The statement is expected to disclose details of the R50-billion economic stimulus and recovery plan that President Cyril Ramaphosa announced on September 21.

The plan included a promise to "reprioritise" spending towards activities with the greatest impact on growth and job creation, as well as a package of reforms designed to boost investment and growth.

Mboweni's first budget speech comes at a time when SA's sovereign bonds are rated junk by two of the three major rating agencies, with Moody's the only one that has maintained an investment-grade rating.

The former central bank governor was appointed as finance minister on October 9 following Nhlanhla Nene’s resignation over his meeting with the controversial Gupta family.

He would have had hardly a week to get up to speed on a host of budget information before the cabinet had to sign off on the budget by last week.

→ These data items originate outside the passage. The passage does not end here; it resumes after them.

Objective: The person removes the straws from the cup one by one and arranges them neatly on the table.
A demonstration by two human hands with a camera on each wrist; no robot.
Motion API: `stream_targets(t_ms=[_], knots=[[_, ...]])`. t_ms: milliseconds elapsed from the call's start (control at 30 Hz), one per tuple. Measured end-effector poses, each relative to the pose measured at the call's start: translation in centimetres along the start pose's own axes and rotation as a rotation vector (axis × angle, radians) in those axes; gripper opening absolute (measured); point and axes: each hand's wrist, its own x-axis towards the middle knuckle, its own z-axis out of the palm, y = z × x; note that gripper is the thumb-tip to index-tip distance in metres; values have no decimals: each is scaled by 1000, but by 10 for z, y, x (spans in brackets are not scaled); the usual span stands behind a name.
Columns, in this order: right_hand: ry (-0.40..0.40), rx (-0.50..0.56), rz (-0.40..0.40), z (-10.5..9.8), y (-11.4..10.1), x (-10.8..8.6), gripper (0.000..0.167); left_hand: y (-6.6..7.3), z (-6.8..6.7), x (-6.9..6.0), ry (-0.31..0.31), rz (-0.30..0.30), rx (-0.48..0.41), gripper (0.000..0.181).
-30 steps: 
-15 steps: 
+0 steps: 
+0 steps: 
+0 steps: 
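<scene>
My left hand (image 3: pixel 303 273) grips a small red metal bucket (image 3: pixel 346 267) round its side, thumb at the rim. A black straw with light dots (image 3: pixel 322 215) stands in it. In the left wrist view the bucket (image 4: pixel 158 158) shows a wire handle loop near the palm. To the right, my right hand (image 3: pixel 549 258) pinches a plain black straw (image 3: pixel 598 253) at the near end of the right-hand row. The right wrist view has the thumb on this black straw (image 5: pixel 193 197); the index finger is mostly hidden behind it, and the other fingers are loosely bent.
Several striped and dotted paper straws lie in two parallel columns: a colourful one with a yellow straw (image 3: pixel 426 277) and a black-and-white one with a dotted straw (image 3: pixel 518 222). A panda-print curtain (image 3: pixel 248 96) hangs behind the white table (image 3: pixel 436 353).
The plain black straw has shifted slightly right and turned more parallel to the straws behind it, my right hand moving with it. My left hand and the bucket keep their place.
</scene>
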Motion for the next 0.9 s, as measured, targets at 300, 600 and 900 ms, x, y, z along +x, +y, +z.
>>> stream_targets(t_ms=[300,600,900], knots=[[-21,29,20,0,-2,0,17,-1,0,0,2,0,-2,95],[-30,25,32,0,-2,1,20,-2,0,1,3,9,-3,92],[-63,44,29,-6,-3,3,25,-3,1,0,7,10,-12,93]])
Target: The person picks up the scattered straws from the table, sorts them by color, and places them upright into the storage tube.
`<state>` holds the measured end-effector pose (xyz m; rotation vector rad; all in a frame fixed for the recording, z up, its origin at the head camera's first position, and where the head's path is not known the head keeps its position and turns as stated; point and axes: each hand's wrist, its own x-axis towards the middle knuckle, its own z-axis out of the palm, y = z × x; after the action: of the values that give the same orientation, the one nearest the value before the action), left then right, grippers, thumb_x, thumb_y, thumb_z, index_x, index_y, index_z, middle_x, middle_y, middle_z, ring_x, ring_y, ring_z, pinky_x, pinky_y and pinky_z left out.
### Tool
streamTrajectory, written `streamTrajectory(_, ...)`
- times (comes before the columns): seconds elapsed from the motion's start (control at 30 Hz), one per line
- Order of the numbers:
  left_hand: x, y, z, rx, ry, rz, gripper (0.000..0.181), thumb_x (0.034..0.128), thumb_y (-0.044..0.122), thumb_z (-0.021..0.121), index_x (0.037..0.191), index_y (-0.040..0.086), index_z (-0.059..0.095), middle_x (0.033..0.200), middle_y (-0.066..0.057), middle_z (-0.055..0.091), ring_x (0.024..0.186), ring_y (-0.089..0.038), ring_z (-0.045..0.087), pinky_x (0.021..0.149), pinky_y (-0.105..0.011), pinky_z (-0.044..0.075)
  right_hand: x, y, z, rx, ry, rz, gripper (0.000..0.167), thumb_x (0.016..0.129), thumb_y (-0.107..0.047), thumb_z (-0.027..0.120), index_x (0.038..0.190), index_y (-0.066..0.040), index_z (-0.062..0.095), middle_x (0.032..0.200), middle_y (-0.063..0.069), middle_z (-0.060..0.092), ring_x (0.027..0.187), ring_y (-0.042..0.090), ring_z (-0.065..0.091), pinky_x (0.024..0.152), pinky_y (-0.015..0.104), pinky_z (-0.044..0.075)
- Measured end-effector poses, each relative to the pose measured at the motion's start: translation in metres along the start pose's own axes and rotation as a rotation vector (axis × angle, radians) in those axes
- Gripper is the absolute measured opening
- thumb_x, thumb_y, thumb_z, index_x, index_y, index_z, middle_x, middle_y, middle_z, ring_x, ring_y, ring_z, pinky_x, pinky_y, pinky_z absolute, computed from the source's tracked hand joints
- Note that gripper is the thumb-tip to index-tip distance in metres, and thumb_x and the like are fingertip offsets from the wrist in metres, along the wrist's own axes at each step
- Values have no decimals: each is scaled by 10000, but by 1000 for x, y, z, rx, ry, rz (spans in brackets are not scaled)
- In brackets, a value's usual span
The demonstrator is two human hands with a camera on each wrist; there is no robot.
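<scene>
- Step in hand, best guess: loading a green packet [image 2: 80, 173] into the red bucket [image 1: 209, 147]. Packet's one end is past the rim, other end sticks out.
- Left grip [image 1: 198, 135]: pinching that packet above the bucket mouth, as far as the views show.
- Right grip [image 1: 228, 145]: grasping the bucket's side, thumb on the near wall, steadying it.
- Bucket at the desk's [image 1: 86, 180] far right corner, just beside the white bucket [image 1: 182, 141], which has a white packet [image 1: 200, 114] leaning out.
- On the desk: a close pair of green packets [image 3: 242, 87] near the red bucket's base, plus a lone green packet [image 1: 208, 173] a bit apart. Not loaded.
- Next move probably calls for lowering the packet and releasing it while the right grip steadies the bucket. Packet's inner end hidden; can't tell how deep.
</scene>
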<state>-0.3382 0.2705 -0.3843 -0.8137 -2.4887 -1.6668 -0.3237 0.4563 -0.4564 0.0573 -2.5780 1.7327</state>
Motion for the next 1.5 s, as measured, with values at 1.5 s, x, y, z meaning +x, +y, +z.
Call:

He would not have been able to influence the numbers, which emerge from a lengthy process that starts in June each year in which the Treasury engages with departments over spending allocations and agrees the three-year budget projections with a ministerial committee and ultimately the cabinet.

While some analysts do not expect anything dramatic, they agree that Mboweni’s “immense experience and gravitas” will hold a lot of clout. But unions are staunchly opposed to austerity policies or laying off government workers from the bloated civil service or ailing state-owned companies.

In an unprecedented move, Mboweni also asked citizens on social media for tips on what they would like to see coming out of his debut budget. Education, the public sector wage bill and the crisis in public health care are also among the key issues expected to be dealt with.